The initial Madone 5.9 made its appearance at the 2003 Tour. It acted more as an enhancement of the 5900 rather than a completely new bicycle.

The name of the bike itself was a tribute to Armstrong. The Col de la Madone in France is a climb with little racing pedigree or history, but was famously a favorite of Armstrong for training and performance benchmarks.

The Madone SL, Armstrong’s bike for the 2004 Tour, had the same top tube and rear triangle as the Madone 5.9, while incorporating the downtube and seat tube from the Trek 5900 Superlight, aiming for weight reduction.

The Madone was born from a challenge Armstrong posed to Trek: to create the lightest, most streamlined frame ever to win the Tour. Both rider and design engineer had to balance performance and legality carefully.

In 2004, Armstrong piloted a Trek Madone throughout the entire race for the first time. Although it had gained some weight due to the newly-established 15 lb (6.8 kg) UCI minimum weight rule, the frame still weighed a feathery 2.4 lb (1.1 kg).

Armstrong continued to use the prototype carbon steerer-equipped fork, making the Madone SL an essential component of his historic win.

#6. Trek TTX

During his pursuit of a seventh consecutive Tour de France victory, Armstrong paid tribute to his fight against cancer with a prototype Trek TTX time trial frame.

The frame featured his trademark “10/2” motif, marking the date of his cancer diagnosis.

Lenny Futura, a renowned graffiti artist, was commissioned to create an array of yellow icons adorning the frame and both wheels, with each symbol representing a significant moment or aspect of Armstrong’s life.

The upgraded TTX model boasted a small increase in top tube length, resulting in a more stretched-out riding position for improved aerodynamics. The frame also featured a noticeably stiffer bottom bracket and head tube area for better power transfer.

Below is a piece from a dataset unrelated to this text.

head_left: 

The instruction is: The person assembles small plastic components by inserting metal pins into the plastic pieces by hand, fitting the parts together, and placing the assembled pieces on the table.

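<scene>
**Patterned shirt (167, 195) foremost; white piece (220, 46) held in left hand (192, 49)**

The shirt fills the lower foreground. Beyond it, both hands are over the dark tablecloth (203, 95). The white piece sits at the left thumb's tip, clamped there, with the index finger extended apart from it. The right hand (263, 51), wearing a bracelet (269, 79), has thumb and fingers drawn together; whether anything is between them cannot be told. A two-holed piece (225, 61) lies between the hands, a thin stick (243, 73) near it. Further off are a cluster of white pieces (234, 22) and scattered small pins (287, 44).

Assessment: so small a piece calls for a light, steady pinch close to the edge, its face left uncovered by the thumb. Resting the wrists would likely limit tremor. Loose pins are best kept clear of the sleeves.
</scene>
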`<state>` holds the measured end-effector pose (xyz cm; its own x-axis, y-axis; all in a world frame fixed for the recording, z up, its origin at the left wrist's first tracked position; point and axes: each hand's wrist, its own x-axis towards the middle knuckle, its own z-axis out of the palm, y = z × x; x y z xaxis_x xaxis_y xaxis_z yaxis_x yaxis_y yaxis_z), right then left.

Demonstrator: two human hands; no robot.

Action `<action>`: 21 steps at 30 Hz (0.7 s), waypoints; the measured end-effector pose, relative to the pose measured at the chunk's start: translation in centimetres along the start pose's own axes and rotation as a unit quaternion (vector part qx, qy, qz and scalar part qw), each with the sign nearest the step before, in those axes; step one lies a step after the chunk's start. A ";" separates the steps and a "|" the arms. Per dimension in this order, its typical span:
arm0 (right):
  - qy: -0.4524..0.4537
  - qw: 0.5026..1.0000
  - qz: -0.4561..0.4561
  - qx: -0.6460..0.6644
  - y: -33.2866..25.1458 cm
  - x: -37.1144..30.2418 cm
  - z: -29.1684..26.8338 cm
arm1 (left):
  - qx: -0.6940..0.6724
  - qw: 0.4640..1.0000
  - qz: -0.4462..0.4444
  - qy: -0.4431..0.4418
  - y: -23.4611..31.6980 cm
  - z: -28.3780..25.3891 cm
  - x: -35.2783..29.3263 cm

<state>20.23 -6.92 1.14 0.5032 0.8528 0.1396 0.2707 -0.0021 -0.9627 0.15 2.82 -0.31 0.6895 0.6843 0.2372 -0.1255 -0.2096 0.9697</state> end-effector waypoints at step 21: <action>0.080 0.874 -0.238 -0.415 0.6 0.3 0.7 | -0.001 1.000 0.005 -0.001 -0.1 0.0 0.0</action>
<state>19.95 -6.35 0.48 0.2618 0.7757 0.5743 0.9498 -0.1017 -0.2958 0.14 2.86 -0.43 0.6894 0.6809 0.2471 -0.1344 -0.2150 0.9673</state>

Bontrager provided a new fork with a wider 1 1/8″ aluminum steerer tube, which proved to be more aerodynamic than its predecessor’s 1″ version.

#7. Giro d’Italia Trek Madone

In 2009, Lance Armstrong rode a custom-painted Trek Madone to commemorate his first appearance at the Giro d’Italia.

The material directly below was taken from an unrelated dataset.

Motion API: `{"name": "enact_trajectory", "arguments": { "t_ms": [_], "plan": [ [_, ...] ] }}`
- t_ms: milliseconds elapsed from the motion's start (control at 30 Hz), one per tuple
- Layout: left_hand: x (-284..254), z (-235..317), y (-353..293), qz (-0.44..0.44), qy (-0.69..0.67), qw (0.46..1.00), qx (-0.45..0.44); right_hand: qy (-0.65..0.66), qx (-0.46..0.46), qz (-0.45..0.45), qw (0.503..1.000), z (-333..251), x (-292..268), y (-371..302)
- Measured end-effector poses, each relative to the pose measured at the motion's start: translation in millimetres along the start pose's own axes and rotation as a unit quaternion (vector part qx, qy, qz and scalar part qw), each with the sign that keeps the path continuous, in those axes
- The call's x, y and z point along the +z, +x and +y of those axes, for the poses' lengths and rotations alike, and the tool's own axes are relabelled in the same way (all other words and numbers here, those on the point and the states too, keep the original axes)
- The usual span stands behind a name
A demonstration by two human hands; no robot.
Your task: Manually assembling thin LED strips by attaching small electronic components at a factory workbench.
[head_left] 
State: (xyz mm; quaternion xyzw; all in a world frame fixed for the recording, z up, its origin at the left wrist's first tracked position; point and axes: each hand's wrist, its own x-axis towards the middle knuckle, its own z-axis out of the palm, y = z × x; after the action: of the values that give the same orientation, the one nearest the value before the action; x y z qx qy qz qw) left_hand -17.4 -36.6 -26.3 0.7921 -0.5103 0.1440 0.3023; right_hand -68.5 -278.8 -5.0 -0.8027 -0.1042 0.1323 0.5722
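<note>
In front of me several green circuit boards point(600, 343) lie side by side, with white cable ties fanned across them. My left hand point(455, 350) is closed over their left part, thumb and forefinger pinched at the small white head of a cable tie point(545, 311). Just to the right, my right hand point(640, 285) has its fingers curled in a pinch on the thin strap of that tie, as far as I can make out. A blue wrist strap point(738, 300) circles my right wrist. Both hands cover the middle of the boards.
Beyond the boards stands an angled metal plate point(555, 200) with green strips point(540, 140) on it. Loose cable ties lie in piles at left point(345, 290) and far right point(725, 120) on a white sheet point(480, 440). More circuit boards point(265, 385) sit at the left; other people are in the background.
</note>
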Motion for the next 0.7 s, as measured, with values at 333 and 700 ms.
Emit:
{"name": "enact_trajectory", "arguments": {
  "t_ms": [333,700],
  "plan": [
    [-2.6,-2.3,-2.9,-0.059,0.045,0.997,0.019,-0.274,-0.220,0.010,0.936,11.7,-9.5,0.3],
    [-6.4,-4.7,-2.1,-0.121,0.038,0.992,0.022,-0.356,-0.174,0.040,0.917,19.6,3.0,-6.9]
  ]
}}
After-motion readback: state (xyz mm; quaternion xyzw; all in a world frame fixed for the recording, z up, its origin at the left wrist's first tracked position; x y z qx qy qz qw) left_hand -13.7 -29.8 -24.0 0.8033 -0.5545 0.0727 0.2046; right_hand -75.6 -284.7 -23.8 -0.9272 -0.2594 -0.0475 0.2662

Contemporary artist Shepard Fairey designed an intricate pattern inspired by classic Italian architecture. Instead of being hand-painted, the graphics were die-cut decals applied over a solid yellow base coat at Trek’s in-house paint facility.

The result was a visually stunning bike with superb attention to detail.

Armstrong’s bike featured “Livestrong” and “1274” graphics, as well as a hidden phrase “WNW 2009” (Winners, Not Wankers, 2009) near the bottom bracket. Apart from its visual treatment, the bike had mostly standard components for an Astana team bike.

It was equipped with a complete SRAM Red groupset, Bontrager Aeolus 5.0 carbon tubular wheels, Race XXX Lite carbon stem, Race XXX Lite carbon bar, Shimano Dura-Ace SPD-SL pedals, Bontrager Race XXX Lite bottle cages.

It also featured an Incite 9i wireless computer, and Armstrong’s trademark Selle San Marco Concor Lite saddle.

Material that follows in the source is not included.